Eine junge Frau floh vor den Nazis nach Paris, lernte dort den Fotografen Robert Capa und stürzte sich zusammen mit ihm in den Spanischen Bürgerkrieg. Ihre Bilder zum Besten, was Kriegsfotografie zu leisten vermag.

Dienstag, 07.07.2020, 13:09 Uhr

Berlin (dpa) - Gerda Taros Leben war ein kurzer heftiger Roman, leider mit tragischem Ausgang. Die aus Stuttgart stammende junge Kommunistin floh vor den Nazis nach Paris, lernte dort den Fotografen Robert Capa kennen und stürzte sich zusammen mit ihm in den Spanischen Bürgerkrieg.

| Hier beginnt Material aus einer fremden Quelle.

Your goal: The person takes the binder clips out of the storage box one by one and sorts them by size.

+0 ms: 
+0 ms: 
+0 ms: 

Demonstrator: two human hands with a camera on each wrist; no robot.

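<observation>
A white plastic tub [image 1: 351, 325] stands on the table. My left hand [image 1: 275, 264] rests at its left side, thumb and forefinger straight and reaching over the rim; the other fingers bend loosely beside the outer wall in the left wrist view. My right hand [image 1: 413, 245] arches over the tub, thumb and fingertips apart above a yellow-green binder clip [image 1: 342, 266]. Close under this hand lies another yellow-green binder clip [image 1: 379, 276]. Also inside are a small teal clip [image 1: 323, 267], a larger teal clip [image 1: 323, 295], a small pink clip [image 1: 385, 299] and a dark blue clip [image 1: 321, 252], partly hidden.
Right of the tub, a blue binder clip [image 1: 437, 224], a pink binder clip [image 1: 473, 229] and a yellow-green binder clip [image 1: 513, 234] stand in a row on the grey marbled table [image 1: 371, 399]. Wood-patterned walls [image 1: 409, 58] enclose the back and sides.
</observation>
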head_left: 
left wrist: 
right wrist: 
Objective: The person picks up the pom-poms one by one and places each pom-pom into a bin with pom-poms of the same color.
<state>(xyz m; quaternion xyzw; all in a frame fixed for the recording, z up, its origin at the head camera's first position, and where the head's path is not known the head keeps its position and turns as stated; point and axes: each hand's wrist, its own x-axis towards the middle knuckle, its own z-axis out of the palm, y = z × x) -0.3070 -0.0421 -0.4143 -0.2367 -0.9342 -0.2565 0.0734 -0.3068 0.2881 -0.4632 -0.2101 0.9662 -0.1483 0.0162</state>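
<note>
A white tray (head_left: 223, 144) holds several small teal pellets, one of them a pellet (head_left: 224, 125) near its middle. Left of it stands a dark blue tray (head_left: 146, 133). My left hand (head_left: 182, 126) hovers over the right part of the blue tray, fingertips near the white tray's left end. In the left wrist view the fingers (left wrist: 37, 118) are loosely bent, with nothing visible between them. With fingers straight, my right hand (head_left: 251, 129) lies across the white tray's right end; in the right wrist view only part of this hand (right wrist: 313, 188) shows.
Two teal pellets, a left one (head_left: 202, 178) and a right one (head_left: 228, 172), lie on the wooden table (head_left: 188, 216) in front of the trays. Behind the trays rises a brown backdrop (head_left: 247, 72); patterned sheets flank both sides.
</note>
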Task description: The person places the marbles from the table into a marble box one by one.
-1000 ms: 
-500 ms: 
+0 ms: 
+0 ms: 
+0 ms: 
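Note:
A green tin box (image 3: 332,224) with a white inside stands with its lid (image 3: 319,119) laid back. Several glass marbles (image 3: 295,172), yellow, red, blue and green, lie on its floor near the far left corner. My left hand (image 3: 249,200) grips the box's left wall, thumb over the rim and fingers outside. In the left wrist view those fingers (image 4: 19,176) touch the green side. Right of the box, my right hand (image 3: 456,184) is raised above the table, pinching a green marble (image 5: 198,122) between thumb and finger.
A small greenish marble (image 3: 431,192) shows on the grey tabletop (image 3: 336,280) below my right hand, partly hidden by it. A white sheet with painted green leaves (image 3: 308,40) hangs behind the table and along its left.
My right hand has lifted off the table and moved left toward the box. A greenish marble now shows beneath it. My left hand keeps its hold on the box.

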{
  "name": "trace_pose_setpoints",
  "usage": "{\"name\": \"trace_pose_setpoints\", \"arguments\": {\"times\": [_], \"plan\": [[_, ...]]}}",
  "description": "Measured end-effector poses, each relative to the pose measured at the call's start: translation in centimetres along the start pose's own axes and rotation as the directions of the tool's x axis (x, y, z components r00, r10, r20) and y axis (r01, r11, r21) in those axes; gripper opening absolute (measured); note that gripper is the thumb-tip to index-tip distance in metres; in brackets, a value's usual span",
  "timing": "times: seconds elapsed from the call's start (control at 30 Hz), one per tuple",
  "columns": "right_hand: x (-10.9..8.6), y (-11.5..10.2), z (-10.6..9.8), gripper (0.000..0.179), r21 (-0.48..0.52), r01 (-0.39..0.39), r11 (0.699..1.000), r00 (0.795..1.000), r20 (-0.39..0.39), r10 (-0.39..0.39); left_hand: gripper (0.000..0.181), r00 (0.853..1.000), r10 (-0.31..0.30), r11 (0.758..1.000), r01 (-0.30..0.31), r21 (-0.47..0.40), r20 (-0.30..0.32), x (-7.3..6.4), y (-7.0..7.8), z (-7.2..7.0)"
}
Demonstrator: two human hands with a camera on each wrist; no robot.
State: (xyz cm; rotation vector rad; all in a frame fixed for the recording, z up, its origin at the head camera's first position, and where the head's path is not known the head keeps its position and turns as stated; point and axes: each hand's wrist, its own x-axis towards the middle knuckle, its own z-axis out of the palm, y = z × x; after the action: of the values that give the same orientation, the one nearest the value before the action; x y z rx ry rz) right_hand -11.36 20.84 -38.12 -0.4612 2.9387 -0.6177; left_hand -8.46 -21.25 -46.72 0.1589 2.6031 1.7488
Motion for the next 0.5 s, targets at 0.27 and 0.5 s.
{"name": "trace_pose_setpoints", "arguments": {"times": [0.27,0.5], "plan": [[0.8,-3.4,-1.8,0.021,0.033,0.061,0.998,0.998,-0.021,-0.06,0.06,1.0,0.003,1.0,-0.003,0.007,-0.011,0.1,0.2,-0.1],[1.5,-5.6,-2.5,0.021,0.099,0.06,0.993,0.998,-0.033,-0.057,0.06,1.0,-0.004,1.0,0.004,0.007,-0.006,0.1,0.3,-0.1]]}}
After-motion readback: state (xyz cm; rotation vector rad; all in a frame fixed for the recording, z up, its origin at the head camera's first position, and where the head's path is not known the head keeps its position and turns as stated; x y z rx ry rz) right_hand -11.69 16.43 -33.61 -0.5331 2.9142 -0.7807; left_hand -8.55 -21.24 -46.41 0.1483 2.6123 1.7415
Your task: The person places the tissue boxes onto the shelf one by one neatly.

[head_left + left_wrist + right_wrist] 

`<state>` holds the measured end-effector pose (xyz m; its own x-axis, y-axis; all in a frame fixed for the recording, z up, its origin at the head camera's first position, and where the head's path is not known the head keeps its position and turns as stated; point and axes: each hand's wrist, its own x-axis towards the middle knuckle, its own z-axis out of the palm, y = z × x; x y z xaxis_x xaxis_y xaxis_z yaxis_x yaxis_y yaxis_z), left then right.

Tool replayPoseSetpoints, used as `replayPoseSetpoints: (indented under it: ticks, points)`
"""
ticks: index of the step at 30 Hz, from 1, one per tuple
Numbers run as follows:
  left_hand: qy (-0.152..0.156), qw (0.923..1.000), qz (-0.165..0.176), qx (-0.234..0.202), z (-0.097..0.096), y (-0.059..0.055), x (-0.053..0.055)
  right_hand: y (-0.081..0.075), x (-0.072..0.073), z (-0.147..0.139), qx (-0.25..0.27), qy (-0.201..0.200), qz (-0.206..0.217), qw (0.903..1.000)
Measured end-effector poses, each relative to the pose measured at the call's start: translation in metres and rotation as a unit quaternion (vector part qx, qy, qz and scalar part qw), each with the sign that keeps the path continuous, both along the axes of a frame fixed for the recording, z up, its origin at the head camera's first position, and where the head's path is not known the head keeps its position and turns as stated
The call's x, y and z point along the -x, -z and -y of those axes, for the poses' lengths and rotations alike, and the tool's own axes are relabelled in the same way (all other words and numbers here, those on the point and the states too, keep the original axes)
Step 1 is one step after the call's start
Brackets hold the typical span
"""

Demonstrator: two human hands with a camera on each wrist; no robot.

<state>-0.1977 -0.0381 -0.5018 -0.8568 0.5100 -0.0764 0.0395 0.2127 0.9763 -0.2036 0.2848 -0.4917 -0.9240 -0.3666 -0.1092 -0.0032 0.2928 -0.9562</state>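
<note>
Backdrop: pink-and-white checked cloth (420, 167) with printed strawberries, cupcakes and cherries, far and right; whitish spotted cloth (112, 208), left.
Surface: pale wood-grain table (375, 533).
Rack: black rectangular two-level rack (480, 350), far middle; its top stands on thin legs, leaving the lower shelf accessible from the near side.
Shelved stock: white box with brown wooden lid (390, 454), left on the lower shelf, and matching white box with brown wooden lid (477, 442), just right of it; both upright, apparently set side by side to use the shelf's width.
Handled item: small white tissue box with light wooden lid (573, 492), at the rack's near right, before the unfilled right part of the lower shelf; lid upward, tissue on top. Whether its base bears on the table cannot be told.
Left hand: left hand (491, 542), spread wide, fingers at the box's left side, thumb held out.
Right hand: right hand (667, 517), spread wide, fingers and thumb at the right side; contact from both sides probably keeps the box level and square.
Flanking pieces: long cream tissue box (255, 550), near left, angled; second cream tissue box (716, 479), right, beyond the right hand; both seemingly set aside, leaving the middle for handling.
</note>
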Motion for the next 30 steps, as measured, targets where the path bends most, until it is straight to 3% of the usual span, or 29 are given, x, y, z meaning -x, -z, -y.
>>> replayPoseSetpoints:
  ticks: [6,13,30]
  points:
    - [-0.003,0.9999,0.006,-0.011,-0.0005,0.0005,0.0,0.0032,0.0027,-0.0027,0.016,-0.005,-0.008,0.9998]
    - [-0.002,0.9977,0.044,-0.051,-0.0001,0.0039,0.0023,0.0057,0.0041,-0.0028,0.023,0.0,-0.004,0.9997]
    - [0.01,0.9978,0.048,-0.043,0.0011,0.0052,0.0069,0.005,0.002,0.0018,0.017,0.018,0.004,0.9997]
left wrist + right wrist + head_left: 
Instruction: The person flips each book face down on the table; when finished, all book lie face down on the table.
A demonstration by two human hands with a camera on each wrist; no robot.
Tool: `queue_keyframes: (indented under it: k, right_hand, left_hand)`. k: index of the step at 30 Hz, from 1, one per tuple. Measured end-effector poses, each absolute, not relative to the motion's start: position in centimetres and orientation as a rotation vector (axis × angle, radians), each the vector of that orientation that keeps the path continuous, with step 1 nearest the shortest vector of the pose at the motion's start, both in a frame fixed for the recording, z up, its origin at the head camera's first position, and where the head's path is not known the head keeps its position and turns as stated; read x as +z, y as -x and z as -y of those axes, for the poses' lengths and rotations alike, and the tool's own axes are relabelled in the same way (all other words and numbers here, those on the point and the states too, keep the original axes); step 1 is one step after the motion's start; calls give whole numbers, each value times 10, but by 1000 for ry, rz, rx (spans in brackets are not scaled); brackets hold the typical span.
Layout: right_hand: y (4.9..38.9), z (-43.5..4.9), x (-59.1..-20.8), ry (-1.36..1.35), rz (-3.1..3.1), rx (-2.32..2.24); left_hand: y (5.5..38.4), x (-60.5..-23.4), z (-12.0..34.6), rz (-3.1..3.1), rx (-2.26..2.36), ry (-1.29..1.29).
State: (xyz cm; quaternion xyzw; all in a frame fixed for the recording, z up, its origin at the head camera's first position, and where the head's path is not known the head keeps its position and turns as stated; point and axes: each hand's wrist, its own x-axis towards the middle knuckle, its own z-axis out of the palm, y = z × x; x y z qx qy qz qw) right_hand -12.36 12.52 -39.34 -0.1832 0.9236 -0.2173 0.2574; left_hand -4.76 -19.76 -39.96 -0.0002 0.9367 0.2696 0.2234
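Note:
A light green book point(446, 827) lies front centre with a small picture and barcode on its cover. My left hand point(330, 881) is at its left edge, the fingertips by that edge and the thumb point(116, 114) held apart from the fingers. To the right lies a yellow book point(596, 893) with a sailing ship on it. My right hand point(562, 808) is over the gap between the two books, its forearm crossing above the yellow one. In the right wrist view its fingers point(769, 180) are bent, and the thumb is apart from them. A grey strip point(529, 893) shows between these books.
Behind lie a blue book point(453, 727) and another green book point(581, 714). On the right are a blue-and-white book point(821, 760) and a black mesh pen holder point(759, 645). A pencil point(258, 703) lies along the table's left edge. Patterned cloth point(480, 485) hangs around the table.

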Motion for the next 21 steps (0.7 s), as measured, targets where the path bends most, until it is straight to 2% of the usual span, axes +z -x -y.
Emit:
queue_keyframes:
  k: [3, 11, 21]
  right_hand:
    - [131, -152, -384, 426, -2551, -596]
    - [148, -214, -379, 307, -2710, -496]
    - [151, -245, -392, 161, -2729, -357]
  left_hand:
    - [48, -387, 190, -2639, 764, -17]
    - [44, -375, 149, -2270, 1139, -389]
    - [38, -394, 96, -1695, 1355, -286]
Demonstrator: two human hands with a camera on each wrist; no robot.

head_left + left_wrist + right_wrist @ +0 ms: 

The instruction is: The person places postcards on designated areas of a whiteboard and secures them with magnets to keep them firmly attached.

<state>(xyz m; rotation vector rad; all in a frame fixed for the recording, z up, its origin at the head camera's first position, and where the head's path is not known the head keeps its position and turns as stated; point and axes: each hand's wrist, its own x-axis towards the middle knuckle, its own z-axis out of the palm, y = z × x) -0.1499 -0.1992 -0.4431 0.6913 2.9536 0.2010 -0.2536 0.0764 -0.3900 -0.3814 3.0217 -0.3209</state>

Ihre Bilder von den blutigen Schlachtfeldern gehören mit zum Besten, was Kriegsfotografie so zustande gebracht hat. Im Jahr 2007 wurden sie durch einen überraschenden Fund spektakulär wiederentdeckt. Gerda Taro bezahlte ihren Einsatz mit dem Tod. Sie wurde nicht einmal 27 Jahre alt.

Helena Janeczek hat dieses flirrende Leben zu einem Roman verdichtet. Drei Menschen, die Gerda Taro sehr nahe standen, erzählen von dieser faszinierenden jungen Frau, die erotische Ausstrahlung mit Mut und Lebensfreude verband. Der Roman ist allerdings von großer Detailversessenheit geprägt, rekonstruiert patchworkartig Gefühle, Gespräche und Situationen nach, so dass das große Ganze darüber etwas aus dem Blick gerät. Mehr Spannung hätte der Erzählung auch gut getan.

- Helena Janeczek: Das Mädchen mit der Leica, Berlin Verlag, Berlin, 352 Seiten, 22,00 Seiten, ISBN 978-3-827-01398-9.